London Daily Mail Expedition
The Legend:
In 1954, an expedition was sponsored by the London Daily Mail with the intention of capturing, or at least photographing, a Yeti. The expedition lasted fifteen weeks, and found just footprints and droppings. When the droppings were analyzed, they proved to contain both animal and vegetable matter.
Variations:
The Encylopedia of Unsolved Mysteries says that the expedition found Yeti scalps, not footprints and droppings. In this version, they tracked down several Yeti scalps that were in monestary's being revered as holy objects. They were long, conical, and covered with hair with a crest in the middle of raised hair. One of the scalps was fake, obviously sewn together from fragments of animal skin; but others were just as obviously one complete piece of skin.
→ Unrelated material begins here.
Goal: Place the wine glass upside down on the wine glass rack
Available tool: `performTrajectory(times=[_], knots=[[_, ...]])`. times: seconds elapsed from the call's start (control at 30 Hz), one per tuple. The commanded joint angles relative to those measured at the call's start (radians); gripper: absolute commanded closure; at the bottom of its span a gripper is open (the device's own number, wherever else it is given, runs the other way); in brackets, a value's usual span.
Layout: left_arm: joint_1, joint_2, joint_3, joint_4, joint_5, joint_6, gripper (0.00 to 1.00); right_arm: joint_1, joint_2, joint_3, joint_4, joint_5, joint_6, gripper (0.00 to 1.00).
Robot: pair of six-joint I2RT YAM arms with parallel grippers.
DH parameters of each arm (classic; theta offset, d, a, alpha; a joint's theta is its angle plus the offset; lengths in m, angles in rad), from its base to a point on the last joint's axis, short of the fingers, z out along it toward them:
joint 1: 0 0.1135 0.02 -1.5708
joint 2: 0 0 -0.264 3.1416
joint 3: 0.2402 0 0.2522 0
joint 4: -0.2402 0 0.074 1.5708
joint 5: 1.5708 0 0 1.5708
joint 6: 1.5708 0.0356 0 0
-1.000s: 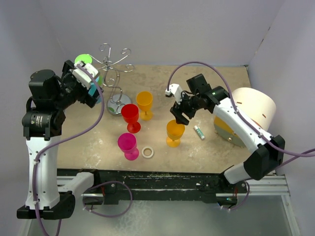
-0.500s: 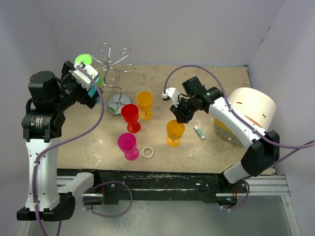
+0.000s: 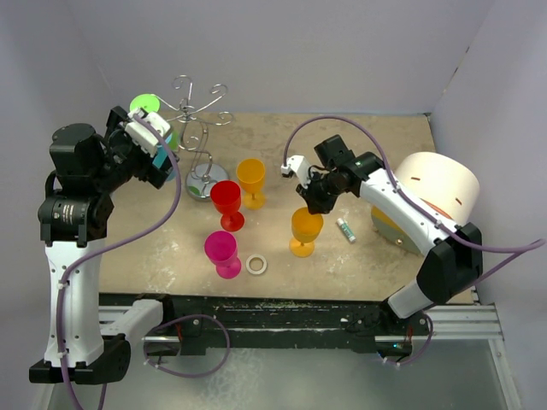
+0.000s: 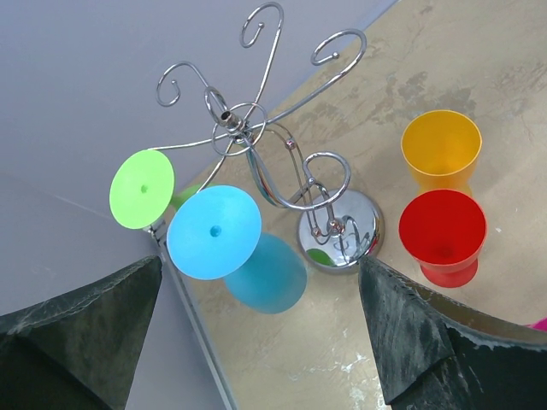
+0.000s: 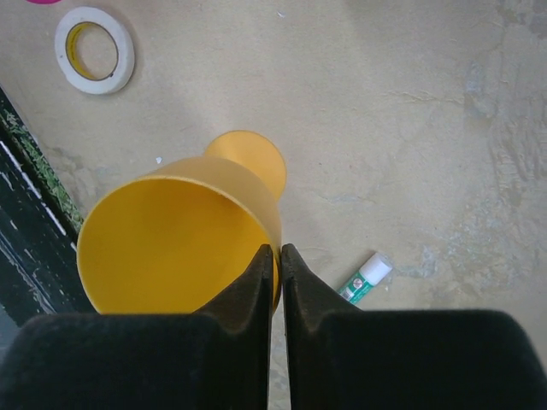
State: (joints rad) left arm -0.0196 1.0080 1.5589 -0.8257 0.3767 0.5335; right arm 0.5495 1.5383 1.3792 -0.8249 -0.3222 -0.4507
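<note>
Your right claw point(image 3: 309, 202) has swung in and pinched shut on the rim of the nearer orange wine glass point(image 3: 304, 231), upright on the surface point(image 3: 385, 145) at 4 o'clock from the wine glass rack point(image 3: 198, 141). Looks light, stiff, slick: stem's safer. Left claw point(image 3: 155, 147) gapes empty.

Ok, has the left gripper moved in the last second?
No. The left gripper stays open in the same spot beside the rack.

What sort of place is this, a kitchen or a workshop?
Likely a robot test bench: mechanical arms bolted beside a white-walled table, plastic goblets and a wine glass rack set out.
</note>
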Motion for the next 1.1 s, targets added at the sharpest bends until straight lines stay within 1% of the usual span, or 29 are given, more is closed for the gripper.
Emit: performTrajectory(times=[0.0,0.07,0.3,0.5,0.7,0.83,0.97,1.07], knots=[[0.007,-0.009,0.003,0.045,-0.015,-0.015,0.01,0.004,-0.02,0.037,-0.025,-0.004,-0.03,0.96],[0.007,-0.008,0.003,0.047,-0.018,-0.019,0.01,0.004,-0.028,0.064,-0.036,-0.02,-0.028,1.0],[0.007,-0.004,0.006,0.063,-0.037,-0.053,0.01,-0.016,-0.083,0.18,-0.029,0.057,-0.06,1.0],[0.017,0.001,0.013,0.096,-0.033,-0.124,0.01,-0.088,-0.112,0.368,-0.024,0.034,-0.09,1.0],[0.038,0.029,0.081,0.094,0.069,-0.204,0.01,-0.103,-0.119,0.543,0.04,0.016,-0.082,1.0],[0.05,0.064,0.141,0.097,0.162,-0.273,0.01,-0.103,-0.122,0.633,0.131,-0.017,-0.027,1.0],[0.052,0.103,0.172,0.144,0.234,-0.38,0.01,-0.103,-0.114,0.695,0.23,-0.037,0.05,1.0],[0.051,0.141,0.175,0.211,0.274,-0.54,0.01,-0.103,-0.07,0.777,0.263,-0.09,0.112,1.0]])
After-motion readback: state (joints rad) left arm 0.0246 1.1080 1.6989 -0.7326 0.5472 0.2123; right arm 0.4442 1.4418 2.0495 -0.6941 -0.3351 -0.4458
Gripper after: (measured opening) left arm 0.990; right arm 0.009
Hair from the scalps was said to be analyzed with the result that experts declared that they came from no known animal.
The Encyclopedia goes on to tell how Sir Edmund Hillary, being held in high regard in Tibet, was able to borrow one of these scalps for examination. Bernard Huevelmans, the Dutch zoologist who put forward the theory in 1952 that Yeti were descendents of a prehistoric giant ape, was given the opportunity to do the examination of the scalp. The skin reminded Huvelmans of a goat called the southern serow, which exist all through Nepal; so he tracked down a specimen of the animal in the Royal Institute in Brussels, and compared its skin to the Yeti scalp... and concluded they were a match. It was probably not a deliberate fake; the goat's skin had been steamed and stretched into a hat for religious rituals, and over the years people simply forgot how it had been made and attributed it to the Yeti.